The idea of Cambridge’s industry turning from the manufacturing of goods to the making of music seemed to intrigue the commission, though Rafferty noted that neither the thickness of walls nor interior elements would be affected by a landmarking.

“It admittedly has cultural significance,” Rafferty said, but the building already falls under the demolition delay ordinance that would bring a study if DiGiovanni sought to tear it down, and “the owner has no intention of demolishing the building.”

In fact, the grandfathered size of the building – if it were torn down, laws might allow for a replacement of only half its size – is “one of the most significant preservation tools,” Rafferty said. “This building will be preserved as a matter of practicality.”

While the significance and fate of a mural covering much of the building’s north side was a puzzle to the commission’s executive director, Charlie Sullivan, his staff recommendations called the orange and blue “EMF” signs visible from Brookline Street the building’s “most distinctive features.” The body typically has no say over paint, but in this case he identified the images an “important character-giving features of the building  [that] we’d certainly have an interest in protecting.” Rafferty said his client had talked about “a willingness to perhaps incorporate” the sign into his new concept for the structure. “It’s certainly something the property owner has expressed a willingness to explore doing.”

Reactions, dubious and delighted

After Rafferty wrapped up, urging the commission to reject the landmarking study, his references to DiGiovanni’s “willingness to perhaps … explore” drew a dubious reaction during public comment.

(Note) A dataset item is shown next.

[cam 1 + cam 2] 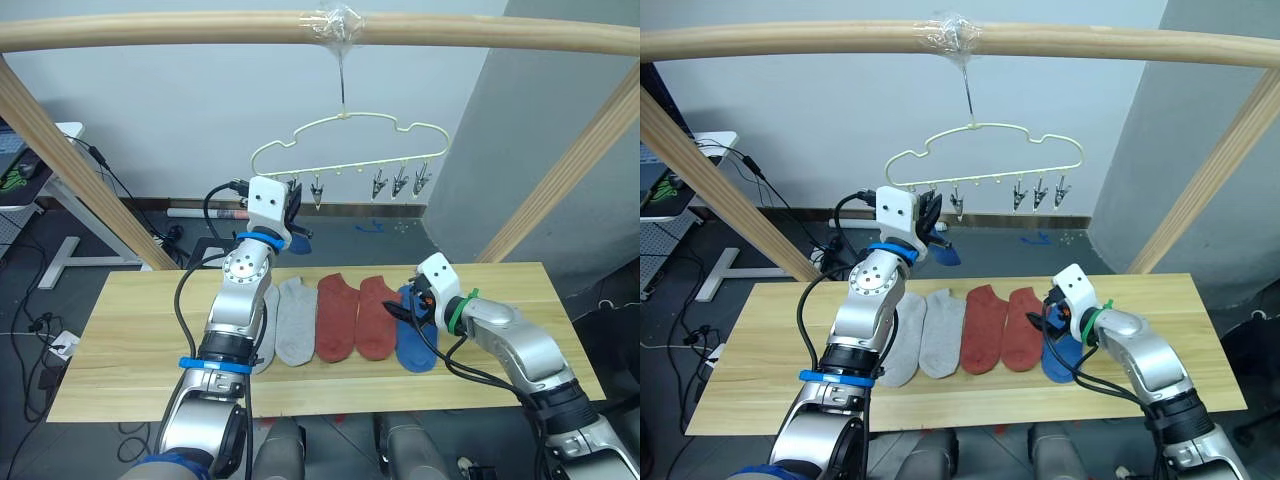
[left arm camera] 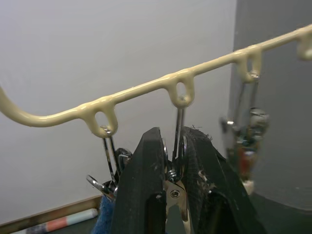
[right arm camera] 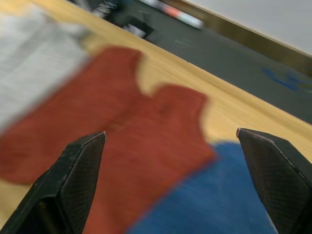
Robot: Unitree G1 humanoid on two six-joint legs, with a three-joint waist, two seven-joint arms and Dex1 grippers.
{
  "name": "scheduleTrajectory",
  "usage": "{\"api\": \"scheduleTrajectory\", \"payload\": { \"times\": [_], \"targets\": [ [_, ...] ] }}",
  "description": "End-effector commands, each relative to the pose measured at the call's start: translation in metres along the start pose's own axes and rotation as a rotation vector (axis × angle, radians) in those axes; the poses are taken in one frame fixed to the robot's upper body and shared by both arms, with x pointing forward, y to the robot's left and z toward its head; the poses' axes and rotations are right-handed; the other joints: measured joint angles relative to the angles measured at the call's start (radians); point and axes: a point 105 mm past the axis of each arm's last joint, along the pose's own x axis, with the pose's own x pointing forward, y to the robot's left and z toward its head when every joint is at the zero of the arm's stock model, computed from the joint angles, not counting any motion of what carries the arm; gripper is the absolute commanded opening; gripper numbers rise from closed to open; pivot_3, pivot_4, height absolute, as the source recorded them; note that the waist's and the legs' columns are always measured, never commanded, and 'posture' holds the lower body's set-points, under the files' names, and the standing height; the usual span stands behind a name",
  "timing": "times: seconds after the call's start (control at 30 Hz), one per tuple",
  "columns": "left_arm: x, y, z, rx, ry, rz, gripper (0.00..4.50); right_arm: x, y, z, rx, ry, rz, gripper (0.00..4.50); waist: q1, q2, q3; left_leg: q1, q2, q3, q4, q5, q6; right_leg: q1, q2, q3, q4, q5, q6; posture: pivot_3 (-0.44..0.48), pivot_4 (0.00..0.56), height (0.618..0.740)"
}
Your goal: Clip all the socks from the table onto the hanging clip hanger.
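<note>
The pale-yellow clip hanger (image 1: 345, 135) hangs by its hook from the top pole, with grey metal clips (image 1: 400, 182) along its lower bar. My left gripper (image 2: 173, 134) is raised to the bar's left part and shut on one clip. A blue sock (image 1: 947, 255) hangs beside it, seemingly from the neighbouring clip. On the table (image 1: 140, 330) lie two grey socks (image 1: 295, 320), two rust-red socks (image 1: 336, 315) and a blue sock (image 1: 415, 345) in a row. My right gripper (image 3: 170, 134) hovers open just above the right red sock and the blue sock.
A thick wooden pole frame (image 1: 150, 30) spans the top, with slanted legs at both sides of the table. A white desk (image 1: 60, 190) and cables stand on the floor to the left. Bare tabletop lies left and right of the socks.
</note>
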Motion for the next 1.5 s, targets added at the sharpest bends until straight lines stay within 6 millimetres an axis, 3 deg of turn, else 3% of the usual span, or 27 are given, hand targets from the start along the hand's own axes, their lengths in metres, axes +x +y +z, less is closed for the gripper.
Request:
{"api": "scheduleTrajectory", "payload": {
  "times": [0.03,0.27,0.43,0.53,0.9,0.93,1.1,1.17,1.27,1.33,1.5],
  "targets": [
    [-0.005,0.0,0.008,0.0,-0.021,-0.012,0.22,0.008,-0.014,-0.018,0.02,0.035,-0.039,4.5,0.0,0.0,0.0,0.0,0.0,0.0,0.0,0.0,0.0,0.0,0.0,0.0,0.0,0.0,0.0,0.028,0.204,0.74],
    [-0.008,-0.004,0.006,-0.008,-0.014,-0.015,0.22,0.015,-0.024,-0.035,0.01,0.088,-0.057,4.5,0.001,0.0,0.0,0.0,0.0,0.0,0.0,0.0,0.0,0.001,0.0,0.001,0.0,0.001,0.001,0.028,0.204,0.74],
    [-0.011,-0.005,0.003,-0.01,0.002,-0.018,0.22,0.009,-0.023,-0.067,0.013,0.182,-0.026,4.5,0.003,0.0,0.0,0.0,0.0,0.0,0.0,0.0,0.0,0.001,0.0,0.001,-0.001,0.001,0.001,0.046,0.209,0.74],
    [-0.01,-0.005,0.004,-0.01,0.0,-0.021,0.22,0.007,-0.024,-0.073,0.007,0.195,-0.025,3.95,0.003,0.0,0.0,0.002,0.0,0.0,0.0,0.0,0.0,0.003,0.0,0.001,0.0,0.001,0.001,0.044,0.208,0.74],
    [-0.011,-0.007,0.003,-0.046,0.011,-0.044,0.22,-0.01,-0.026,-0.09,-0.091,0.2,-0.003,0.23,0.003,0.0,-0.001,0.012,0.0,0.0,0.0,0.0,0.0,0.013,0.0,0.001,-0.002,0.0,0.001,0.037,0.206,0.74],
    [-0.012,-0.006,0.003,-0.102,0.015,-0.043,0.22,-0.014,-0.025,-0.082,-0.151,0.172,0.004,0.04,0.003,0.0,-0.001,0.012,0.0,0.0,0.0,0.0,0.0,0.013,0.0,0.001,-0.002,0.0,0.001,0.042,0.207,0.74],
    [-0.016,0.002,0.008,-0.393,0.066,-0.065,0.22,-0.026,-0.009,-0.029,-0.403,0.006,0.038,0.04,-0.004,0.0,0.0,0.012,0.0,0.0,0.0,0.0,0.0,0.013,0.0,0.001,-0.002,0.0,0.001,0.049,0.205,0.74],
    [-0.018,0.003,0.009,-0.457,0.096,-0.079,0.22,-0.029,-0.003,-0.016,-0.443,-0.031,0.038,0.04,-0.014,0.0,0.0,0.012,0.0,0.001,0.0,0.0,0.0,0.012,0.0,0.001,-0.001,0.0,0.001,0.049,0.205,0.74],
    [-0.026,0.005,0.016,-0.862,0.175,-0.141,0.22,-0.034,0.04,0.044,-0.634,-0.226,0.068,0.04,-0.019,0.0,0.0,0.012,0.0,0.0,0.0,0.0,0.0,0.012,0.0,0.001,0.0,0.0,0.001,0.05,0.199,0.74],
    [-0.032,0.004,0.022,-1.003,0.196,-0.183,0.22,-0.035,0.058,0.066,-0.703,-0.301,0.067,0.04,-0.022,0.0,0.0,0.012,0.001,-0.001,0.0,0.0,0.0,0.011,0.0,0.001,0.0,0.0,0.001,0.048,0.196,0.74],
    [-0.041,0.003,0.025,-1.144,0.237,-0.2,0.22,-0.025,0.075,0.097,-0.828,-0.386,-0.005,0.04,-0.011,-0.002,-0.001,0.011,0.0,-0.001,0.0,0.0,-0.001,0.012,0.0,0.001,-0.002,0.0,0.001,0.048,0.194,0.74]
  ]
}}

“Why would we not preserve the building just because he says ‘I don’t think I’m going to change it?’” the speaker asked.

State Rep. Mike Connolly called the commission’s decision “good news” applied to a local “real estate speculator,” though DiGiovanni is better known for his Trinity Property Management company and as president of the board of the Harvard Square Business Association. Suzanne Preston Blier, a Harvard architectural historian who helped the former EMF tenants write the request for a landmarking study, called the decision “really stunning.”

“Sullivan and the commission clearly put a great deal of care into doing some preliminary research,” Onderick said. “We owe the Historical Commission a lot of credit for having the vision to see the value in this and the courage to stand up for the preservation of Cambridge’s history in the face of developers who’d see it erased in the name of amassing more wealth and power.”


This post was updated Aug. 13, 2018, to clarify that a landmarking study may take as long as a year, but might be shorter.